THE EDITOR'S CHAIR: Sensitivity is key when covering tragic events
TERRIBLE EVENT: The house in Tillsland, Coed Eva, Cwmbran where Kim Buckley, her granddaughter Kimberley and daughter Kayleigh died
NEWSPAPERS like your Argus exist to provide news, sport and information from the local area to you, our readers.
Sometimes that means holding people in power to account.
Sometimes it means reporting on daft stories that make you chuckle.
And sometimes it means reporting on terrible events.
This week saw our reporters doing the latter as three generations of the same family perished in a horrific fire in Cwmbran.
It was an awful, terrible tragedy – particularly because one of the victims was just six months old.
Covering such a story is a fine balancing act. There are facts that need to be reported but we have to do so as sensitively as possible.
We are a part of the communities we serve.

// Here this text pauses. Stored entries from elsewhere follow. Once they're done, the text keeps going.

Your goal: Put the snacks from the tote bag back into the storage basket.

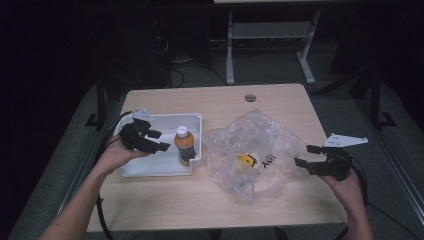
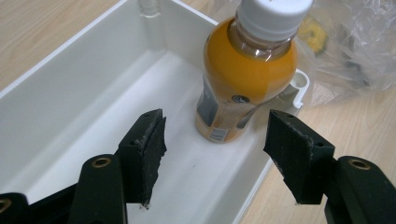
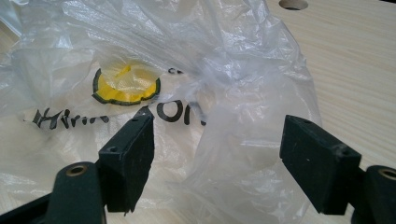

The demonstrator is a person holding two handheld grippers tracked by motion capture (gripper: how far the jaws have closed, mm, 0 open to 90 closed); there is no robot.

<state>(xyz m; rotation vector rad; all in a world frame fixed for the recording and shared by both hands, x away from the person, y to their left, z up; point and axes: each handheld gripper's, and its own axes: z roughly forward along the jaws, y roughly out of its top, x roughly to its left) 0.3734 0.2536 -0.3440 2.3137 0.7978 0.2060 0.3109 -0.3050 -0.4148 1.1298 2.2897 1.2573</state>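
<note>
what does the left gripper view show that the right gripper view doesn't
Left gripper view alone: the orange bottle with a white cap, upright in the white bin, ahead of the left gripper, whose jaws stand open and clear of it. Right gripper view alone: the black lettering on the bag, the table's round hole, and the open right gripper. Both: the clear plastic bag, its yellow mark, and the wooden table.

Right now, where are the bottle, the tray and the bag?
bottle [image 2: 243,70], left gripper view, orange body.
tray [image 1: 192,119], high view, far rim.
bag [image 3: 261,93], right gripper view, crumpled side.
</note>
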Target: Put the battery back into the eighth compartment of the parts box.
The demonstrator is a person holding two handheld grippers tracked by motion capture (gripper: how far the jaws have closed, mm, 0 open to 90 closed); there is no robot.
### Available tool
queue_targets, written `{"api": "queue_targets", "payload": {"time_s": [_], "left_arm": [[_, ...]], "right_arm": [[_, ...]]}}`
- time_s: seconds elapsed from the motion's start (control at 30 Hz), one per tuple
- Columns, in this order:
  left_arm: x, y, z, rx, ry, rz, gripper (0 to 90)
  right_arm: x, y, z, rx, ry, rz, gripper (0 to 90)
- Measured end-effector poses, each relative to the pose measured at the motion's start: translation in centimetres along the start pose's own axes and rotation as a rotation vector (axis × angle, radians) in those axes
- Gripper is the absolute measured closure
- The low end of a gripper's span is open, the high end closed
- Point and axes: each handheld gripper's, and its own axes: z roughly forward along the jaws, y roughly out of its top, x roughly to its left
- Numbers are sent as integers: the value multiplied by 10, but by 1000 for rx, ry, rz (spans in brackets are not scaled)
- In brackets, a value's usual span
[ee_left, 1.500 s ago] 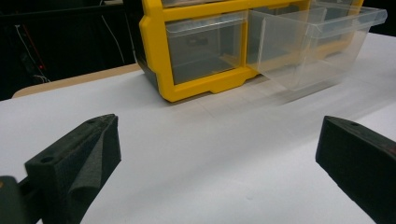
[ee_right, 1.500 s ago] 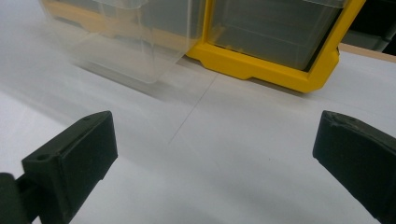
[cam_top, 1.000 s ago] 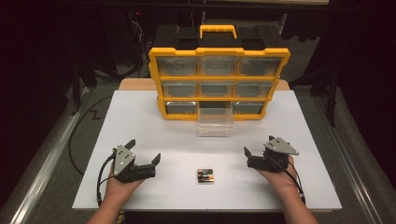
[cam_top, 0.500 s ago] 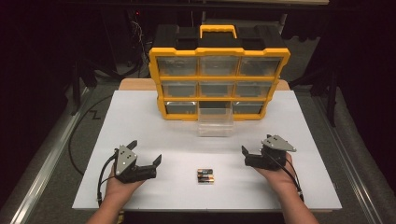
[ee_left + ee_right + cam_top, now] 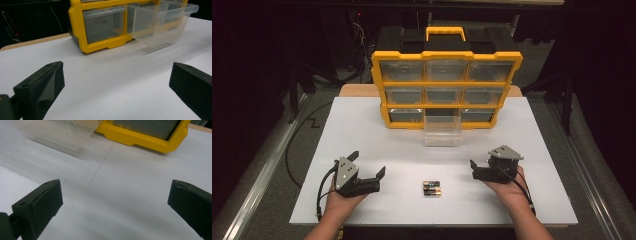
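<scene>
2 batteries (image 5: 431, 188) lie side by side on near part of white table (image 5: 377, 135), midway between both grippers, touching neither. Left gripper (image 5: 368, 171) jaws spread wide, empty, held low over table. Right gripper (image 5: 476, 167) jaws spread too, empty. Yellow organizer (image 5: 446, 86) at far side, clear drawer (image 5: 442, 132) pulled out.

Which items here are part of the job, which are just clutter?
In the job:
batteries
open drawer
organizer
left tongs, open
right tongs, open

Lying about:
floor cable
wooden board under the sheet
</scene>
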Motion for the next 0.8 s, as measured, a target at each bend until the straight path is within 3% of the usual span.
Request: {"api": "queue_targets", "payload": {"time_s": [0.23,0.4,0.53,0.8], "left_arm": [[-2,-1,1,14,-4,6,9],[-5,1,-1,-7,-8,22,9],[-4,1,-1,-11,-3,19,9],[-7,0,2,-1,-2,27,9]], "right_arm": [[-4,2,1,71,8,8,10],[-1,1,1,112,13,2,11],[1,2,-2,125,27,-21,14],[-5,6,-4,205,60,-50,15]]}}
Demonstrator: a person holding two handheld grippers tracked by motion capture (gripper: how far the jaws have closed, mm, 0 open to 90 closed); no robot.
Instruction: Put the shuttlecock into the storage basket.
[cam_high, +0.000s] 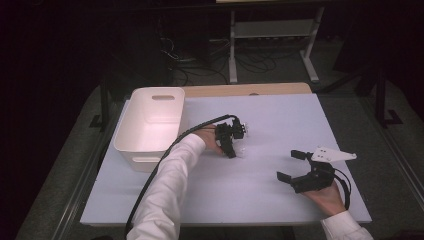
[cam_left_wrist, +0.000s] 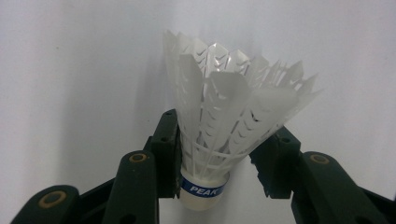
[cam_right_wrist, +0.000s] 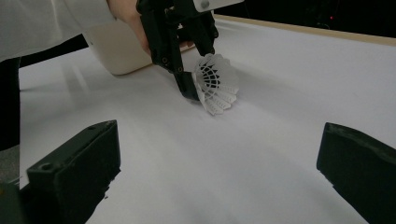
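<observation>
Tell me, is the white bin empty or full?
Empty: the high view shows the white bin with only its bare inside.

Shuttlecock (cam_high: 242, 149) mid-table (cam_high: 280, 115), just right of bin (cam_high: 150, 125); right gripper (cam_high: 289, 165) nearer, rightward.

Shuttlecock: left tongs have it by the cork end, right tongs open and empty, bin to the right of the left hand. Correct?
Not quite. The high view shows the white bin left of the left tongs, not right. The rest holds: shuttlecock gripped near its cork, right tongs open and empty.
</observation>
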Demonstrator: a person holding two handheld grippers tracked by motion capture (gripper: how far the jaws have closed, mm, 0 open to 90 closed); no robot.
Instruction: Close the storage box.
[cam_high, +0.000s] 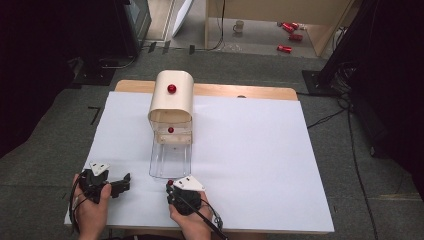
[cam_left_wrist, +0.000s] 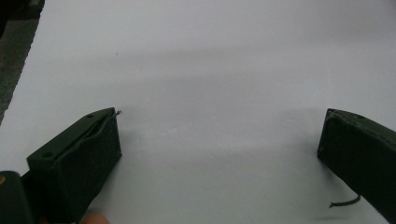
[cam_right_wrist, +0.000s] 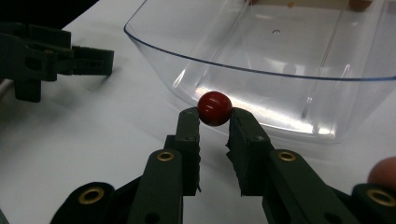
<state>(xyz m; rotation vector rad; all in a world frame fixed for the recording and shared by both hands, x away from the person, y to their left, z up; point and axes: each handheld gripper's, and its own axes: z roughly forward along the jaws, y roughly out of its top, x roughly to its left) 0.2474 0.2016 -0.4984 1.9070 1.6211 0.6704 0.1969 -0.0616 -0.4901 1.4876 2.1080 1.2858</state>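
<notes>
My right gripper (cam_right_wrist: 214, 122) is shut on a small red ball (cam_right_wrist: 214, 108), pinched between its two tips just in front of the near wall of a clear plastic tray (cam_right_wrist: 261, 79). In the high view that ball (cam_high: 170, 183) sits at the tray's (cam_high: 170, 160) near end, under my right gripper (cam_high: 171, 187). The tray runs back into a cream curved cover (cam_high: 171, 100) with a red knob (cam_high: 171, 88) on top; another red ball (cam_high: 171, 130) shows inside. My left gripper (cam_high: 124, 184) rests to the left, open (cam_left_wrist: 219, 135) over bare white sheet, holding nothing.
A white sheet (cam_high: 250, 150) covers the wooden table (cam_high: 260, 92). From the right gripper view the left gripper (cam_right_wrist: 88, 60) lies to the left of the tray. On the floor beyond the table stand a mug (cam_high: 239, 26) and several red cans (cam_high: 290, 30).
</notes>
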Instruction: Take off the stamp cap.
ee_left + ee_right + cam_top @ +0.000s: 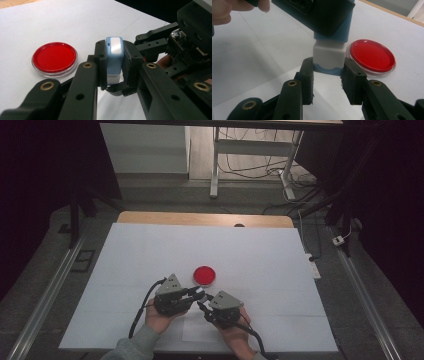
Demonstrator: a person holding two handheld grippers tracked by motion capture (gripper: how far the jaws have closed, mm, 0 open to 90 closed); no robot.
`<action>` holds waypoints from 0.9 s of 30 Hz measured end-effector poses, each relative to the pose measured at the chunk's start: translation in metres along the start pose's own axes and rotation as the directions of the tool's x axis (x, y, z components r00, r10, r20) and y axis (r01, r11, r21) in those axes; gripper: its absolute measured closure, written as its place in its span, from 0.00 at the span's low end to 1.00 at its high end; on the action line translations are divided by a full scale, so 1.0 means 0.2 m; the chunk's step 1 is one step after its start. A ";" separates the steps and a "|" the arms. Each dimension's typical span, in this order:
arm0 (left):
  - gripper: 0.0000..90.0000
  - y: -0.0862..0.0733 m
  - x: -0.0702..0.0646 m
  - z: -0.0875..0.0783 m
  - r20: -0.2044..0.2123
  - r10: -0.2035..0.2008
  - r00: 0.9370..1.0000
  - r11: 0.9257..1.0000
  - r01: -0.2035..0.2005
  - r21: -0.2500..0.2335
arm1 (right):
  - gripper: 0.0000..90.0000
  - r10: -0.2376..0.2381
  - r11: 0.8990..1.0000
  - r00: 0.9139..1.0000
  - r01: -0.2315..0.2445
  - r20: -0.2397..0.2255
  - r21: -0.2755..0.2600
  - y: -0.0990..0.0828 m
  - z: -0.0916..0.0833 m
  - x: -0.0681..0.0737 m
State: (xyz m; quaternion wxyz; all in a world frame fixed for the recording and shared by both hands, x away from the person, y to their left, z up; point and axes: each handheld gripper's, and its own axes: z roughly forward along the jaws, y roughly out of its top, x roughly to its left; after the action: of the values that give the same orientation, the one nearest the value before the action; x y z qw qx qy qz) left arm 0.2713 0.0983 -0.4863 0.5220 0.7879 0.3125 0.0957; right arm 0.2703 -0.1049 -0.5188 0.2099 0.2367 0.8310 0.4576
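Both claws meet over the white desk (pixel 150 255), sharing a small blue-and-white block (pixel 114 58). The left claw (pixel 113 65) clamps its blue end; the right claw (pixel 328 75) has closed on its other end. A red dish (pixel 204 275) sits at twelve o'clock.

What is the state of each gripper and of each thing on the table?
Left gripper: shut on the blue and white block.
Right gripper: shut on the block's white end.
Blue and white block: held between both grippers, above the table.
Red dish: flat on the white table, untouched.
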 end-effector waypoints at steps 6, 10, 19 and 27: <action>0.84 0.00 0.00 0.00 -0.002 0.002 1.000 1.000 -0.002 -0.002 | 0.71 -0.005 1.000 1.000 0.005 0.005 0.000 0.00 0.00 0.00; 0.84 0.00 0.00 0.00 -0.003 0.001 1.000 1.000 -0.001 -0.005 | 0.71 -0.011 1.000 1.000 0.011 0.011 0.000 0.00 0.00 0.00; 0.84 0.00 0.01 0.00 0.002 -0.007 1.000 1.000 0.007 -0.003 | 0.72 -0.026 1.000 1.000 0.026 0.017 0.011 0.00 0.00 0.01; 0.84 0.00 0.01 0.00 0.010 -0.013 1.000 1.000 0.013 -0.003 | 0.72 -0.034 0.999 0.999 0.034 0.023 0.010 0.00 0.00 0.01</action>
State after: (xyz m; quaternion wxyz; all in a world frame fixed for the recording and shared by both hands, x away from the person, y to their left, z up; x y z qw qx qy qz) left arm 0.2722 0.1000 -0.4871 0.5253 0.7855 0.3149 0.0890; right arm 0.2681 -0.1040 -0.5186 0.2259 0.2288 0.8347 0.4472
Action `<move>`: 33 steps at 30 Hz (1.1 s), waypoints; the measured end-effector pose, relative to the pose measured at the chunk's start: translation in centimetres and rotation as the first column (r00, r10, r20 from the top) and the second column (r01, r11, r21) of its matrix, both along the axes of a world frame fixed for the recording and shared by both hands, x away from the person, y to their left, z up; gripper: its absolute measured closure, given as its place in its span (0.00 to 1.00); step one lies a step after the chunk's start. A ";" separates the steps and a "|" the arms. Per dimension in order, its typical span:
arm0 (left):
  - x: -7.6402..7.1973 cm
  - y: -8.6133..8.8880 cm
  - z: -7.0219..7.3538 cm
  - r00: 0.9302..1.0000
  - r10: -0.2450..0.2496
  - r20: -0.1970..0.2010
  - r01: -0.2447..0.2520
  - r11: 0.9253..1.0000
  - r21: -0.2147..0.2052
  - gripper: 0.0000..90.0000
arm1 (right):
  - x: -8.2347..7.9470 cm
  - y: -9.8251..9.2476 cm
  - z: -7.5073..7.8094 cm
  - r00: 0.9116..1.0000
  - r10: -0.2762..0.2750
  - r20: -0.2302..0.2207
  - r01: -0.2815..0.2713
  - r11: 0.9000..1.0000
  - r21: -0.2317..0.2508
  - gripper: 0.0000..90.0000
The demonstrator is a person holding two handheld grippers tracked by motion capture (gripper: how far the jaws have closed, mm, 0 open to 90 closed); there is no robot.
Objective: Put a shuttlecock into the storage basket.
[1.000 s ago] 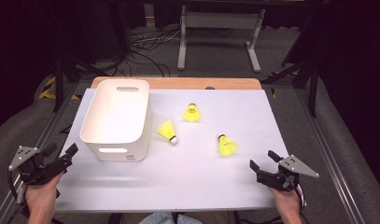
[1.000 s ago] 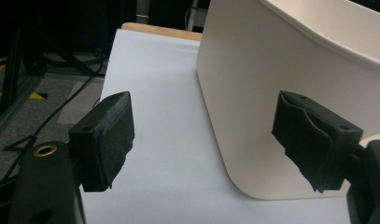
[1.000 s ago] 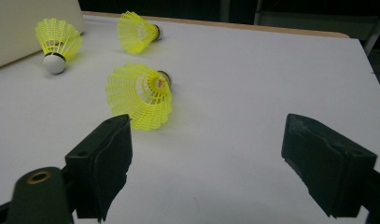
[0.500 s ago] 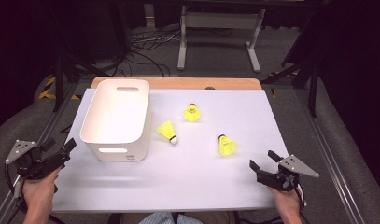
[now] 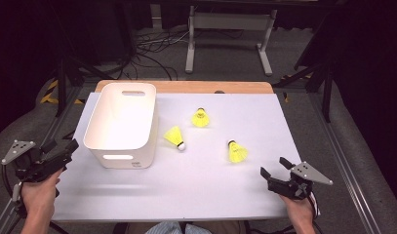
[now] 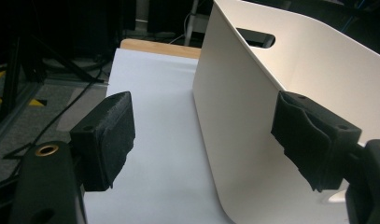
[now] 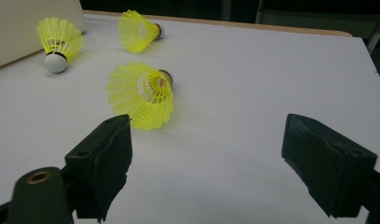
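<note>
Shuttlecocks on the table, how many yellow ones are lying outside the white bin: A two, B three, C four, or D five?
B: three yellow shuttlecocks lie on the white sheet right of the white bin, one beside the bin, one farther back and one nearest the right gripper.

Bin (image 5: 119,127): smooth white plastic, faint satin sheen on its walls.
Shuttlecocks: nearest shuttlecock (image 7: 142,94) has a yellow plastic mesh skirt, ribbed and slightly glossy; middle shuttlecock (image 7: 59,41) has a smooth white rounded cap; far shuttlecock (image 7: 137,30) has the same yellow mesh.
Table cover (image 5: 196,195): matt white sheet, smooth, paper-like.
Table edge (image 5: 186,87): light wood, bare and matt.
Left gripper (image 6: 215,140): matt black plastic body, rough dark foam-like pads, brass-coloured insert.
Right gripper (image 7: 220,158): same matt black body and coarse pads.
Gripper plate (image 5: 310,173): flat grey, matt.
Floor (image 5: 313,117): grey, rough, carpet-like.
</note>
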State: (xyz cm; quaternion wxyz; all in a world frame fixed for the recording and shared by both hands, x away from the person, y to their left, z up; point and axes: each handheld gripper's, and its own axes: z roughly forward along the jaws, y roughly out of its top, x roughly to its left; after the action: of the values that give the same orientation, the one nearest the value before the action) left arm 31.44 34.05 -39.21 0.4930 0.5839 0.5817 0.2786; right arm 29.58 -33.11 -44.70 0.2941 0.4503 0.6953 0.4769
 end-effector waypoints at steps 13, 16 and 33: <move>1.1 -0.7 1.6 1.000 -0.023 -0.022 0.023 1.000 -0.004 0.25 | 0.1 0.0 0.0 1.000 0.000 -0.003 0.000 1.000 0.001 0.19; 1.2 -1.0 2.0 0.999 -0.031 -0.024 0.031 1.000 -0.005 0.24 | 0.1 0.0 0.0 1.000 0.000 -0.005 0.000 1.000 -0.002 0.19; 2.2 -3.1 3.7 0.997 -0.078 -0.018 0.078 0.997 0.009 0.25 | 0.2 0.0 -0.1 1.000 0.007 -0.008 -0.007 1.000 0.002 0.18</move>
State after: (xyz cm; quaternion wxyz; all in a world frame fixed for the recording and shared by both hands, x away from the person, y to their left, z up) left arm 33.64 30.91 -35.48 0.4956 0.6109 0.5615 0.2566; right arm 29.78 -33.07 -44.82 0.2892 0.4498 0.6977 0.4767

Many of our staff were born in Gwent. Most live in the area.
I grew up in the St Dials area of Cwmbran, a stone’s throw from Coed Eva. I know how close-knit the community is there.
Our duty as a local newspaper in such circumstances is to report the facts but also to remember at all times that the people most affected by tragedies like this are probably our readers and potentially relatives or friends of some of our staff.
I think our team did a good job this week in difficult circumstances.
Some of you might well disagree.
There will be some who feel we have revealed too much of the detail surrounding an intensely personal tragedy. Others will feel we have not reported enough.
My job as editor is to ensure that our reporters are polite, respectful and sensitive when talking to the friends and family of Kim, Kayleigh and Kimberley Buckley.
We don’t always get it right. We did our best to make sure we did this week.
Harry, 96, still on top of his game
LAST Saturday I had the pleasure of treating Harry Polloway MBE to some hospitality at the Newport Gwent Dragons v Cardiff Blues rugby match.
Harry, Newport’s official toastmaster for decades and now a sprightly 96 years old, more than made up for a distinct lack of entertainment on the pitch.
He has tales galore of the great and the good he’s met over the years and a string of anecdotes that show a remarkably sharp mind at work despite his advancing years.
Harry even finds humour in being accidentally killed off by Newport West MP Paul Flynn a few years ago.
Mr Flynn wrote an obituary to Harry on his blog. Fortunately, rumours of Harry’s demise had been greatly exaggerated.
A delightful man, Harry is one of Newport’s living treasures.